Fast-forward to now. This guy, I'll call him John, and I have been corresponding for these past few years. He lives a few hours away and when my husband and I go to that town for fun or business, John and I meet up and have a drink and visit. Well, that's not all we do. We make out in the front seat of my mom-mobile. When we talk on instant messages, it's always hot and sexy. We talk about all kinds of things. But I want to be with him. I want to spend the night with him, spend three days, whatever. He makes me laugh, he is interesting and sarcastic, and he just turns me on.
There are a few more details that might be important. When we met, he was married. But I didn't know that. Not until it was almost time for me to leave school. But his was an "open marriage" and I thought it was crazy, that there's no way that could work. He's still married to that same woman. Only I'm not so sure how open his marriage is now. I don't think his wife even knows I'm back in the picture. (She knew about me 20 years ago.) I have told my husband everything that has gone on between John and me, and he's cool about it, which is also unnerving. He said he does not feel threatened in the least and if I want to fool around with this guy, the whole idea of it just makes him hot.

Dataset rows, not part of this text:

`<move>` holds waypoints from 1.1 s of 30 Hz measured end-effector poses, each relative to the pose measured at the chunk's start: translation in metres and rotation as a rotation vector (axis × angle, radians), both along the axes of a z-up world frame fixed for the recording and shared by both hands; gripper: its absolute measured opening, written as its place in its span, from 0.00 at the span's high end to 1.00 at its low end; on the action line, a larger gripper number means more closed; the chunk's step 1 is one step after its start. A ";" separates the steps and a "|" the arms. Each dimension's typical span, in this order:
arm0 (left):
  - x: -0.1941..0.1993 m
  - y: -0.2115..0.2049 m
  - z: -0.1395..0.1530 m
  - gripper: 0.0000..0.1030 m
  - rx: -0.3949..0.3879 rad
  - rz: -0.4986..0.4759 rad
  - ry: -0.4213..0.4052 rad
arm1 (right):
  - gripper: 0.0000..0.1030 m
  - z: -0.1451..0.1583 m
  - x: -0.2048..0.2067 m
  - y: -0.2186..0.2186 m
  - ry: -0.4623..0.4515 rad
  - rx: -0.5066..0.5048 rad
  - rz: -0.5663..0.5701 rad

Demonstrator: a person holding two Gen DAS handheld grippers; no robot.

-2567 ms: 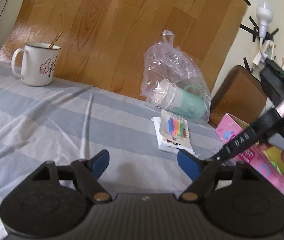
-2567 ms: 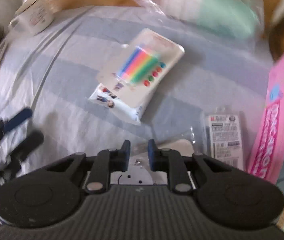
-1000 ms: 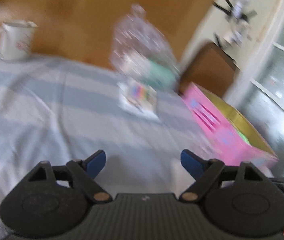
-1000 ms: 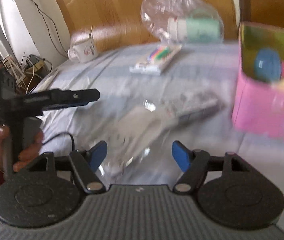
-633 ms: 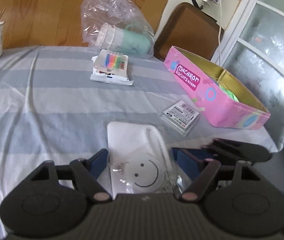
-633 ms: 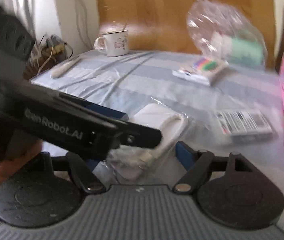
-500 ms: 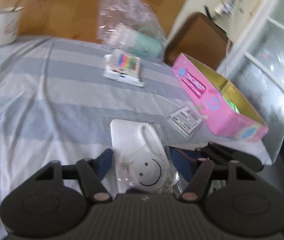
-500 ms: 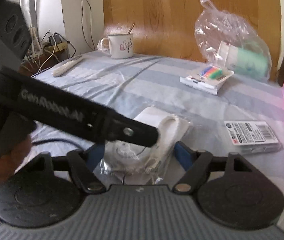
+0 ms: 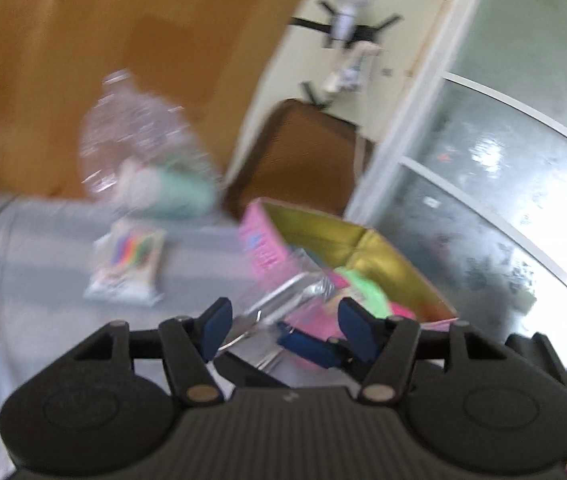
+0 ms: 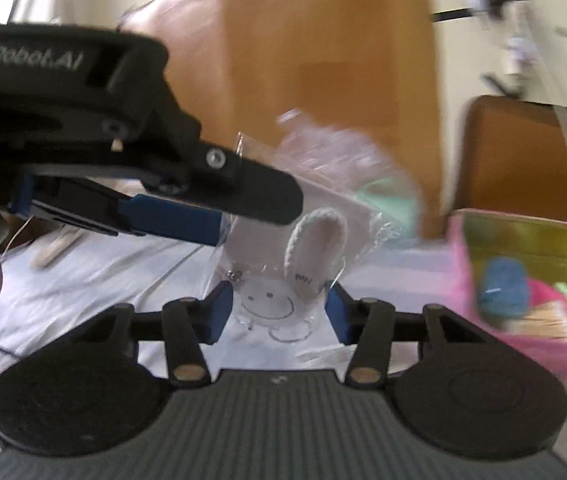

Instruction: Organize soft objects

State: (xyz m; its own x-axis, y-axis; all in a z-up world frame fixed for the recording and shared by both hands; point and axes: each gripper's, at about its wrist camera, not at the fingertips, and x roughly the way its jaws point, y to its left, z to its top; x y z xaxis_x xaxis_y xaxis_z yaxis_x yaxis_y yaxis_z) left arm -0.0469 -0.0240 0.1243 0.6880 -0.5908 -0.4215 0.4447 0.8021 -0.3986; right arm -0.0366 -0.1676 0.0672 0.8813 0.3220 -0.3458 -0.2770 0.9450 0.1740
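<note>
A clear plastic packet with a white smiley-face pouch point(image 10: 283, 276) hangs lifted off the table between both grippers. My right gripper point(image 10: 277, 310) has its blue fingers point(image 10: 219, 312) closed against the packet's sides. My left gripper point(image 9: 283, 326) stands half open around the packet's edge point(image 9: 283, 300); in the right wrist view its fingers point(image 10: 171, 214) reach across onto the packet's upper left. The pink tin box point(image 9: 267, 252) with a gold inside stands just beyond, holding soft blue, pink and green items point(image 10: 503, 288).
A clear bag with a mint cup point(image 9: 151, 176) and a flat pack with coloured stripes point(image 9: 127, 264) lie on the striped cloth point(image 9: 23, 292). A brown chair back point(image 9: 303, 152) stands behind the tin. A glass door point(image 9: 503, 200) is at right.
The smiley packet has come up off the table, held between both grippers, and moved toward the pink tin. Both views swung right and are blurred.
</note>
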 end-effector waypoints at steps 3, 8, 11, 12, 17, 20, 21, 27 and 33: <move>0.017 -0.042 0.017 0.43 0.021 -0.063 -0.054 | 0.49 0.008 0.002 -0.033 -0.041 0.040 -0.113; 0.033 -0.104 0.029 0.42 0.001 -0.188 -0.078 | 0.49 0.012 -0.001 -0.096 -0.083 0.102 -0.278; 0.048 -0.142 0.024 0.42 -0.013 -0.254 -0.048 | 0.49 0.005 -0.003 -0.126 -0.073 0.120 -0.368; 0.055 -0.153 0.020 0.42 -0.013 -0.270 -0.034 | 0.49 0.001 -0.003 -0.134 -0.064 0.126 -0.395; 0.089 -0.203 -0.010 0.42 0.032 -0.291 0.048 | 0.49 -0.016 -0.004 -0.174 -0.016 0.111 -0.541; 0.098 -0.220 -0.025 0.40 0.085 -0.251 0.055 | 0.49 -0.028 0.002 -0.193 0.028 0.098 -0.619; 0.098 -0.221 -0.029 0.40 0.102 -0.233 0.048 | 0.49 -0.032 0.001 -0.198 0.041 0.103 -0.636; 0.100 -0.191 -0.038 0.40 0.119 -0.154 0.064 | 0.49 -0.039 -0.006 -0.210 0.035 0.172 -0.671; 0.087 -0.117 -0.034 0.35 0.084 -0.016 0.019 | 0.49 -0.030 -0.019 -0.178 -0.042 0.149 -0.591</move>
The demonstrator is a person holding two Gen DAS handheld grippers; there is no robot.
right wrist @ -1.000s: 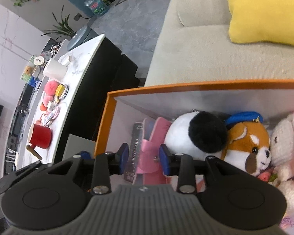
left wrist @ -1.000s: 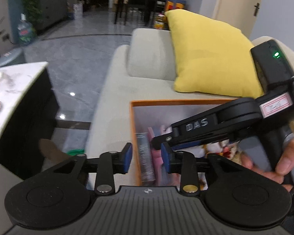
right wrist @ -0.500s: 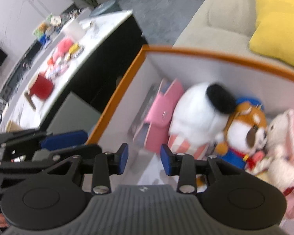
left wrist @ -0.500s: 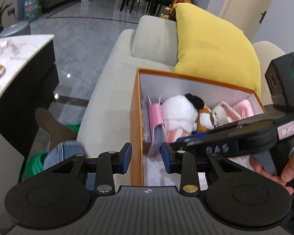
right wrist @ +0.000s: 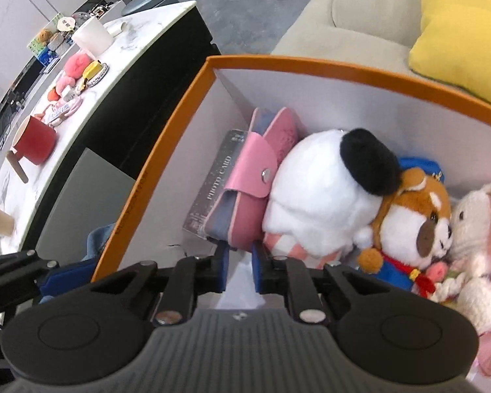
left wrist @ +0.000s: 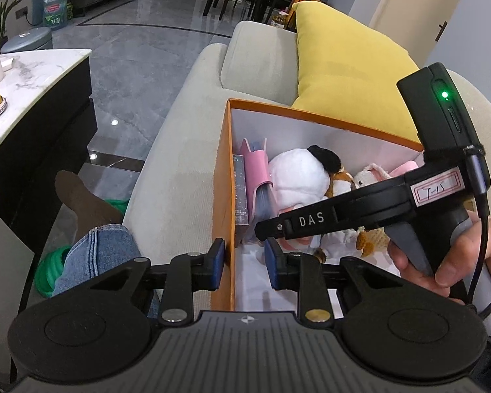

That he knows how strong our marriage is and that he honestly and truly in his heart feels like this is something that is about me and has nothing to do with him, so I should just discreetly go for it. He said that since I have become friends again with John that I'm more sexual, happier, and generally just more fun to be around.
By the way, I have never had any extramarital anything in my entire marriage, nor has my husband.
Do you think it's crazy? Could it work? Could I actually go off for the afternoon, have sex with this guy who totally does it for me, and then go back to my June Cleaver life? The idea of it thrills me but scares the shit out of me as well. I mean, in theory my husband thinks it is OK, but in reality he might have a very different reaction. What if he thinks I am comparing him to John in bed? What if he wishes he didn't say he was OK with this whole thing once I had already done it and it was too late to go back? I love my husband much more than I want to have a hot afternoon with John. But if I can have both, well, I'd pick both for sure. "The only problem with resisting temptation is you might not get another chance." That's the fortune cookie I keep getting.
Any thoughts?
On the Fence
Dear On the Fence,
People in committed relationships often ask me if I think it might be a good idea to open up to more than one regular, committed sex partner or to just give in to the desire for a fling. I usually tell them no, I don't think it's a good idea. Then, on cue, I receive a torrent of e-mails from proponents and practitioners of polyamory begging emphatically to differ, calling me wrong-headed, intolerant, doctrinaire, arrogant and uninformed.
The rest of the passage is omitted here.